Try it —
Restate the following entries exactly, including every line.

(Dataset excerpts)

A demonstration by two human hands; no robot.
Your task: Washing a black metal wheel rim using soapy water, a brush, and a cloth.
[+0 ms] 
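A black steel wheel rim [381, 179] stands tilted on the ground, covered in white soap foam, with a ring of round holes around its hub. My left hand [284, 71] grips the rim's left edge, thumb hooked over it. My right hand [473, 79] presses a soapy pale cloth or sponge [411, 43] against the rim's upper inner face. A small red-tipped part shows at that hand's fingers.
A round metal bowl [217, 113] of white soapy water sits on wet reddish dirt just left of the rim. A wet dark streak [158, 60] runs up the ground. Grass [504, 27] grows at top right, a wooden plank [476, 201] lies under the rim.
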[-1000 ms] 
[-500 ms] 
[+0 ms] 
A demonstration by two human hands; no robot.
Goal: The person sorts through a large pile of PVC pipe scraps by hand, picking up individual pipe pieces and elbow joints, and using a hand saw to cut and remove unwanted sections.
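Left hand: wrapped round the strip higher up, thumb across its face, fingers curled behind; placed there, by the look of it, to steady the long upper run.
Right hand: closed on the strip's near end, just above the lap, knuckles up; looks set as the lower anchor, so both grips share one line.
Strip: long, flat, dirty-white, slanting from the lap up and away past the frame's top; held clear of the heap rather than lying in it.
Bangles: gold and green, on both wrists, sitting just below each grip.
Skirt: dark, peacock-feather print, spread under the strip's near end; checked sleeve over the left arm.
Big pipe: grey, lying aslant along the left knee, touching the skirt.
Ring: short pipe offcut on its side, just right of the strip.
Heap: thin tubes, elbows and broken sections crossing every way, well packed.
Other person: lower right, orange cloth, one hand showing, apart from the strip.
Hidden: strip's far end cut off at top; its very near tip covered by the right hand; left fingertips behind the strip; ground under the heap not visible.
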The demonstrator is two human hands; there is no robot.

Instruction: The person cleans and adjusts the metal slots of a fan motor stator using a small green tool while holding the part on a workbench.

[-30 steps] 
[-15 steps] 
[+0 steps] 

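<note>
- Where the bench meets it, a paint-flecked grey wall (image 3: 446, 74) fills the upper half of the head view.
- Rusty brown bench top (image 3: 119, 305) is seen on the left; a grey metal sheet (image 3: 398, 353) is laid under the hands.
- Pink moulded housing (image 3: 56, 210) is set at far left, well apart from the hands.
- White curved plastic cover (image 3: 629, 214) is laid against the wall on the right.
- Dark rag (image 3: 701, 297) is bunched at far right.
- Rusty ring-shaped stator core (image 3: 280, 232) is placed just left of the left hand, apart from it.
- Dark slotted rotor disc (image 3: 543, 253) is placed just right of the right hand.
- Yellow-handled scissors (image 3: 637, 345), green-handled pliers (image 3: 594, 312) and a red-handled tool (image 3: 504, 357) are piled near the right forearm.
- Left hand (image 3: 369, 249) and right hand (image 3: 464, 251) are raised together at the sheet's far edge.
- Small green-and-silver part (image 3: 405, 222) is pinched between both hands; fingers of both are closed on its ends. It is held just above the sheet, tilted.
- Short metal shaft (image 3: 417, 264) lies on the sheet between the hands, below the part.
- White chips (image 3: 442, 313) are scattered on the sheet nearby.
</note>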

Result of this exercise —
A demonstration by two human hands; no robot.
Your task: Washing a black metal wheel rim using soapy water, a brush, and a cloth.
[+0 ms] 
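A black steel wheel rim [381, 179] stands tilted on the ground, covered in white soap foam, with a ring of round holes around its hub. My left hand [284, 71] grips the rim's left edge, thumb hooked over it. My right hand [473, 79] presses a soapy pale cloth or sponge [411, 43] against the rim's upper inner face. A small red-tipped part shows at that hand's fingers.
A round metal bowl [217, 113] of white soapy water sits on wet reddish dirt just left of the rim. A wet dark streak [158, 60] runs up the ground. Grass [504, 27] grows at top right, a wooden plank [476, 201] lies under the rim.
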[-1000 ms] 
[-500 ms] 
[+0 ms] 
A demonstration by two human hands; no robot.
Goal: The person sorts through a large pile of PVC pipe scraps by hand, picking up individual pipe pieces and elbow joints, and using a hand saw to cut and remove unwanted sections.
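Left hand: wrapped round the strip higher up, thumb across its face, fingers curled behind; placed there, by the look of it, to steady the long upper run.
Right hand: closed on the strip's near end, just above the lap, knuckles up; looks set as the lower anchor, so both grips share one line.
Strip: long, flat, dirty-white, slanting from the lap up and away past the frame's top; held clear of the heap rather than lying in it.
Bangles: gold and green, on both wrists, sitting just below each grip.
Skirt: dark, peacock-feather print, spread under the strip's near end; checked sleeve over the left arm.
Big pipe: grey, lying aslant along the left knee, touching the skirt.
Ring: short pipe offcut on its side, just right of the strip.
Heap: thin tubes, elbows and broken sections crossing every way, well packed.
Other person: lower right, orange cloth, one hand showing, apart from the strip.
Hidden: strip's far end cut off at top; its very near tip covered by the right hand; left fingertips behind the strip; ground under the heap not visible.
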The demonstrator is two human hands; there is no robot.

Instruction: The person cleans and adjusts the metal slots of a fan motor stator using a small green tool while holding the part on a workbench.

[-30 steps] 
[-15 steps] 
[+0 steps] 

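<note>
- Where the bench meets it, a paint-flecked grey wall (image 3: 446, 74) fills the upper half of the head view.
- Rusty brown bench top (image 3: 119, 305) is seen on the left; a grey metal sheet (image 3: 398, 353) is laid under the hands.
- Pink moulded housing (image 3: 56, 210) is set at far left, well apart from the hands.
- White curved plastic cover (image 3: 629, 214) is laid against the wall on the right.
- Dark rag (image 3: 701, 297) is bunched at far right.
- Rusty ring-shaped stator core (image 3: 280, 232) is placed just left of the left hand, apart from it.
- Dark slotted rotor disc (image 3: 543, 253) is placed just right of the right hand.
- Yellow-handled scissors (image 3: 637, 345), green-handled pliers (image 3: 594, 312) and a red-handled tool (image 3: 504, 357) are piled near the right forearm.
- Left hand (image 3: 369, 249) and right hand (image 3: 464, 251) are raised together at the sheet's far edge.
- Small green-and-silver part (image 3: 405, 222) is pinched between both hands; fingers of both are closed on its ends. It is held just above the sheet, tilted.
- Short metal shaft (image 3: 417, 264) lies on the sheet between the hands, below the part.
- White chips (image 3: 442, 313) are scattered on the sheet nearby.
</note>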

This completes the requested output.